リリース後は、予想より多くのユーザーがサービスを利用。スマートフォンひとつでネットショッピングを完結できるようになったため、EC決済を新たに利用するユーザーも増えた。購買活動の変化で楽天カードの利用が促進され、新たな収益源となっている。
(Take)「このサービスは、決済のさらなるシームレス化はもちろん、クレジットカードを利用することの安全性強化にも繋がると考えています」
スマートフォンだけでカード利用ができるので、クレジットカード自体を持ち歩く必要がなく、紛失のリスクも減る。万が一、スマートフォンを落としても生体認証がなければ番号を表示できないため、安全性が高いことも強みだ。
(Inosan)「リリース以降、現時点(※)で本サービスに起因する不正使用は、弊社で把握している範囲では起きていません。プロジェクトメンバーで協議を重ね、セキュリティ対策を強化してきたことが実証できたと思っています」
※2024年5月23日時点
リリース後の現在は、本サービス機能をより良くするための改善も継続中。また、より多くのユーザーに利用してもらうための施策を予定している。
(Uta)「アプリを使うお客様も増えている中、このプロジェクトで得た知見を活かし、ユーザビリティを強化していきたいです」
「今回のプロジェクトの成功で、楽天カードが目指す、アプリひとつでサービスを完結できる環境にまた一歩近づいた」とTakeは言う。これから展開する新しい仕組みやサービスにおいて、カード番号表示サービスは必須条件になる。ほかの開発案件にも活かせる機能なのだ。

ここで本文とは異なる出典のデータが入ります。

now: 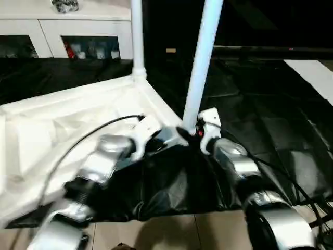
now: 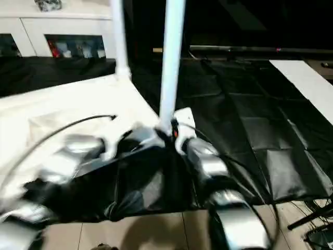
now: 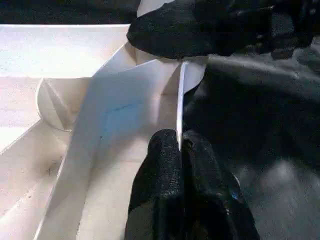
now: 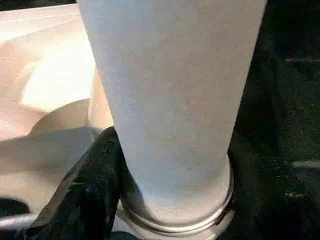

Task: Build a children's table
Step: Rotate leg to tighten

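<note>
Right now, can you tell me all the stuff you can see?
tabletop: 1, white, upside down on the black cover, at the left.
legs: 2, white, standing upright; one in the far corner socket, one at the near corner.
black cover: 1, black, spread under everything.
cabinet: 1, white with glass doors, at the back left.
floor: tiled, pale, along the near edge.
left gripper: 1, black fingers, pinched shut on the tabletop's thin rim.
right gripper: 1, black fingers, at the foot of the near leg.
</note>
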Tool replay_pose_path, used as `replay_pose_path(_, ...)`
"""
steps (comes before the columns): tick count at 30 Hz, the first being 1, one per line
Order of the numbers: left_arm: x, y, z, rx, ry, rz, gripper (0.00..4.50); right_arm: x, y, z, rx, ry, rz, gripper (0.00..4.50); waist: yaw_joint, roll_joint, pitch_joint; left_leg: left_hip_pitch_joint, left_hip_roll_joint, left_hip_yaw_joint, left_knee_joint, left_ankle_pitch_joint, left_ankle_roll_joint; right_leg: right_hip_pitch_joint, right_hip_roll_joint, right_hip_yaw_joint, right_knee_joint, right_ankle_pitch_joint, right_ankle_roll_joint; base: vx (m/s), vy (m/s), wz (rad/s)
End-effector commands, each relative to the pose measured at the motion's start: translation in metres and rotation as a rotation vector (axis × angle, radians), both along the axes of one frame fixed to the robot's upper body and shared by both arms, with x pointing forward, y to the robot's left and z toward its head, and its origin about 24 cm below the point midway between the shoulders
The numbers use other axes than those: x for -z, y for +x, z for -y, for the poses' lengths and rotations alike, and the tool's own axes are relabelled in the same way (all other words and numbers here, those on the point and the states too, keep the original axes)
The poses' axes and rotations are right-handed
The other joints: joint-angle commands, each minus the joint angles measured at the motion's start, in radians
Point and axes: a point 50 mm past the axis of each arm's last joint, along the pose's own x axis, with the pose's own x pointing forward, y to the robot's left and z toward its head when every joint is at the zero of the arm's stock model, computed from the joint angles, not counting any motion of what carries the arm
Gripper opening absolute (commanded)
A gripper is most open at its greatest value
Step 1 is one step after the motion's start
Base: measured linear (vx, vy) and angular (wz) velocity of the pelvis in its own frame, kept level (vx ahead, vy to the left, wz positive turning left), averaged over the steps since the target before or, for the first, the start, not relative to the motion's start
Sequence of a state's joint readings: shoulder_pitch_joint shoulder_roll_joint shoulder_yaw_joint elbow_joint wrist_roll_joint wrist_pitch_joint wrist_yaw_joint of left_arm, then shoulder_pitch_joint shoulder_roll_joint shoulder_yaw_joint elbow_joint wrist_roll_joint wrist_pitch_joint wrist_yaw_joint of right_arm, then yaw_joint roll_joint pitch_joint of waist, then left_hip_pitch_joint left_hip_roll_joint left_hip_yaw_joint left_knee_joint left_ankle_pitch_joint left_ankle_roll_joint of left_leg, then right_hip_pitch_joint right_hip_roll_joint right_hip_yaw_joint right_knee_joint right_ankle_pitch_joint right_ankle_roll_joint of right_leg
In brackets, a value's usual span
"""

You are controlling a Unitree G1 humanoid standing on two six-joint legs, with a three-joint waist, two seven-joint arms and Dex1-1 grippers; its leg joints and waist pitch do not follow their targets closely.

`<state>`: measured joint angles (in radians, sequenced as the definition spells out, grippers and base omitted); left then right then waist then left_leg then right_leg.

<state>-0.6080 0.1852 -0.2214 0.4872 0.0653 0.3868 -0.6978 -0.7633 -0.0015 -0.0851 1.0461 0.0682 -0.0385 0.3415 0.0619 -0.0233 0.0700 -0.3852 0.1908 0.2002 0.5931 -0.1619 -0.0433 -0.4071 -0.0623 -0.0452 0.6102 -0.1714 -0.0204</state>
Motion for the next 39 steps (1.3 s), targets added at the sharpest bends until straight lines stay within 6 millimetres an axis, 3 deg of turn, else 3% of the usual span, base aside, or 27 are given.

(Kei)「楽天カードではまだ完全な形でのカードレス化には対応できていませんが、モバイル決済とカード番号表示サービスを利用することで、事実上のカードレスを実現できました。楽天カードのお客様の数の多さを考えれば、社会的インパクトも大きいと考えています」
カード番号表示サービスの誕生により、安心・便利に利用できる新たなサービスがどのように進化していくのか。これからの展開が楽しみだ。